What is needed -
Copy exactly the lines of the material below that run from the one containing "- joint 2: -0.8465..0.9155" through the one containing "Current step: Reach". Copy no other lines.
++++++
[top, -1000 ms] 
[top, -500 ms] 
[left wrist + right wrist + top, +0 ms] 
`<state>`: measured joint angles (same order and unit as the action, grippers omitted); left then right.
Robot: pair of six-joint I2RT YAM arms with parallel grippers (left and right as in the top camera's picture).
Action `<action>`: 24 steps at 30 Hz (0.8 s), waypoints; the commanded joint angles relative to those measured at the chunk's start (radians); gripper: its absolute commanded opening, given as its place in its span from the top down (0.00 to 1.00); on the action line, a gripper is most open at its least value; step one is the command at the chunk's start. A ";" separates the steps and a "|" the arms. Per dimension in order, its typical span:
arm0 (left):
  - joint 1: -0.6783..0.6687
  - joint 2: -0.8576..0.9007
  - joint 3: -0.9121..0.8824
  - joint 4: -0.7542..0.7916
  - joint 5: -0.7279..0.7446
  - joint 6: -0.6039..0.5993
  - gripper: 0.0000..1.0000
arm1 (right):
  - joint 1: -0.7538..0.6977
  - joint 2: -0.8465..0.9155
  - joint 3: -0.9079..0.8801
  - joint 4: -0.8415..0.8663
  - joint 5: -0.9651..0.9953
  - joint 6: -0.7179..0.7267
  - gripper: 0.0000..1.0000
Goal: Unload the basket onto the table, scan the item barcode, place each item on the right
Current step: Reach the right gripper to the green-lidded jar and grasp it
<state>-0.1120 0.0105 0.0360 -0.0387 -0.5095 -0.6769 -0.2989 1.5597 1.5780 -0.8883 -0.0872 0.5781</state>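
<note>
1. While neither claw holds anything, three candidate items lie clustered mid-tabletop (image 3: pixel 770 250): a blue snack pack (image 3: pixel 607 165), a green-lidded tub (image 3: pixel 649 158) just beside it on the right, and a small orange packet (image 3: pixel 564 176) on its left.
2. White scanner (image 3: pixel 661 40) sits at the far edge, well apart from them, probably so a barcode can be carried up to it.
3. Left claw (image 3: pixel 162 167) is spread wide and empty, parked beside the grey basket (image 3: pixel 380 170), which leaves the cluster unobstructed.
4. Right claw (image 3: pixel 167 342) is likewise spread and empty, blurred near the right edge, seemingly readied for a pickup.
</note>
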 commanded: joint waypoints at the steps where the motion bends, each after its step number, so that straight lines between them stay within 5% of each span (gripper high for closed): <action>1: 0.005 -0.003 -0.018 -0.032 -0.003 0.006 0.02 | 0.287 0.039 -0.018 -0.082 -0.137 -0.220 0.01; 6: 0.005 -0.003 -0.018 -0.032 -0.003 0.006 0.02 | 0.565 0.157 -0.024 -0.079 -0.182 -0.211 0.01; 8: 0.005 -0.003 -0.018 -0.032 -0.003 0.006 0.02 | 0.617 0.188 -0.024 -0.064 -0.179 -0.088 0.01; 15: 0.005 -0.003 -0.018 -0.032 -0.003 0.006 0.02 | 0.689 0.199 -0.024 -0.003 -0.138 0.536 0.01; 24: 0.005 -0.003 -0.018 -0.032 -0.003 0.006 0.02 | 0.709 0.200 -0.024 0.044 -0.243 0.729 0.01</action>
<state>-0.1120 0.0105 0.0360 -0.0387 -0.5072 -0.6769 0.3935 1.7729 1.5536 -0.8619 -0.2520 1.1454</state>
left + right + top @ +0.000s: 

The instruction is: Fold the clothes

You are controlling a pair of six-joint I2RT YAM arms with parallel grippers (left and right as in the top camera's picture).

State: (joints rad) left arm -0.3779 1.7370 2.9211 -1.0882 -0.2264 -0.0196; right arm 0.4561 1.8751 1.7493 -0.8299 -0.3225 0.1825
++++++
Task answer -
  - joint 2: -0.8465..0.9155
  - joint 3: -0.9079..0.8801
  - joint 4: -0.8415..0.8663
  - joint 5: -0.9651..0.9953
  - joint 6: -0.7179..0.7267
  - gripper: 0.0000..1.0000
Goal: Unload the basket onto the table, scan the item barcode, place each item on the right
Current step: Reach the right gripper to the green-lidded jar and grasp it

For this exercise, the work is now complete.